> **INPUT DATA**

================

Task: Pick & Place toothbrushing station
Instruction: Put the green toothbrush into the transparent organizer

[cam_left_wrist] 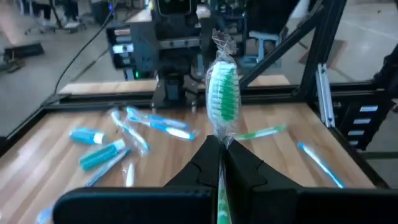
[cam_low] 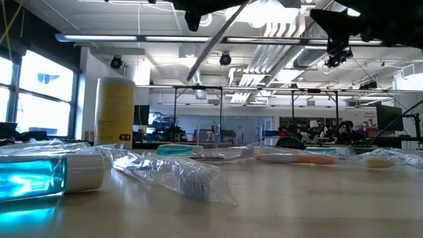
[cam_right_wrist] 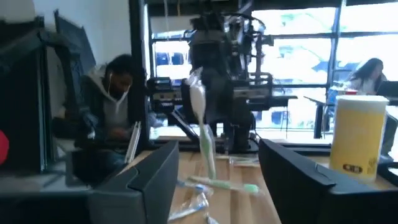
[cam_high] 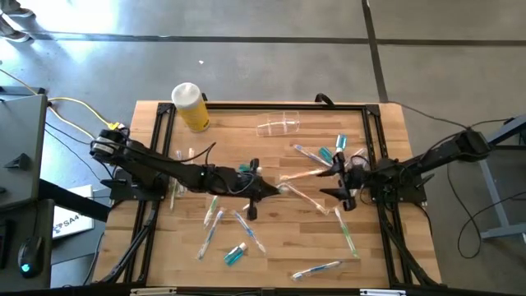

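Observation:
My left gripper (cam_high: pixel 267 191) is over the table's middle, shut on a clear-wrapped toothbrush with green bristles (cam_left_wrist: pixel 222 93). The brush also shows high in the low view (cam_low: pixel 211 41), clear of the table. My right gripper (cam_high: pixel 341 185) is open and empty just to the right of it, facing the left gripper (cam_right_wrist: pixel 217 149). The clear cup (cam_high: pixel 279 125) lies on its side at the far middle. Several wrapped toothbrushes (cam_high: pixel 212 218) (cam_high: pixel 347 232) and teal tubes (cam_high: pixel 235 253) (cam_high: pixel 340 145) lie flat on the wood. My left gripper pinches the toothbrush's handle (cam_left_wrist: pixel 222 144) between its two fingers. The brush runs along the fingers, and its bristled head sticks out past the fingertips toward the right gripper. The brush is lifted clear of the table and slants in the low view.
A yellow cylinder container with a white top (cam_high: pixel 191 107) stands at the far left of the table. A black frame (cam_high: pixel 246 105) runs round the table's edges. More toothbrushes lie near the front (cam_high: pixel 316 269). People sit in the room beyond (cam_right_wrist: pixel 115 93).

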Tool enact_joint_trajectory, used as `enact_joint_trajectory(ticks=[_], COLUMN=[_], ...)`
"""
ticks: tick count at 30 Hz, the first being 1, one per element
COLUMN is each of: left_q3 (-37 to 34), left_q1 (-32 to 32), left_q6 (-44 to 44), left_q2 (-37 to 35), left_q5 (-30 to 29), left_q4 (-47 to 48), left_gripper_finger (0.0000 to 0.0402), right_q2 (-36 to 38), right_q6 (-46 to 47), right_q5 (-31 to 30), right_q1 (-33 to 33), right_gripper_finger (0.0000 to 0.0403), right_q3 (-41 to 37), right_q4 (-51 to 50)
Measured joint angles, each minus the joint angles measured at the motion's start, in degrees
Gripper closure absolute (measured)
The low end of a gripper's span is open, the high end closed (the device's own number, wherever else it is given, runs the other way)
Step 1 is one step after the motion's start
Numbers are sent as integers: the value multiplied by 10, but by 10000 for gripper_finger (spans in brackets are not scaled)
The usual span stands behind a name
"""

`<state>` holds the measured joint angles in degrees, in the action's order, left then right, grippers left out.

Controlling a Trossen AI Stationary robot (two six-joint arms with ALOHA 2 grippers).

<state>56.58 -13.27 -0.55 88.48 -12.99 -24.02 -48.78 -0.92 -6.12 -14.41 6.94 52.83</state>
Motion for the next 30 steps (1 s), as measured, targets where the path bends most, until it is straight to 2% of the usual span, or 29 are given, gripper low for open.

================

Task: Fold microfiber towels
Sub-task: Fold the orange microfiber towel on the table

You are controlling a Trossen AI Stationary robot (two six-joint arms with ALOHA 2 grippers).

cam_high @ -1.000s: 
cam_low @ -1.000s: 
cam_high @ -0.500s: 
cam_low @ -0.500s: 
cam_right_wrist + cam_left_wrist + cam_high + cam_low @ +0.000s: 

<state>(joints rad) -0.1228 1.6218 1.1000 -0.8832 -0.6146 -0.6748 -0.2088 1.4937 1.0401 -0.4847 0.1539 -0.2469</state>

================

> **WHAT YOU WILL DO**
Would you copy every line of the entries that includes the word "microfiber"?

> **RESPONSE BELOW**
Task: Fold microfiber towels
Sub-task: Fold the orange microfiber towel on the table

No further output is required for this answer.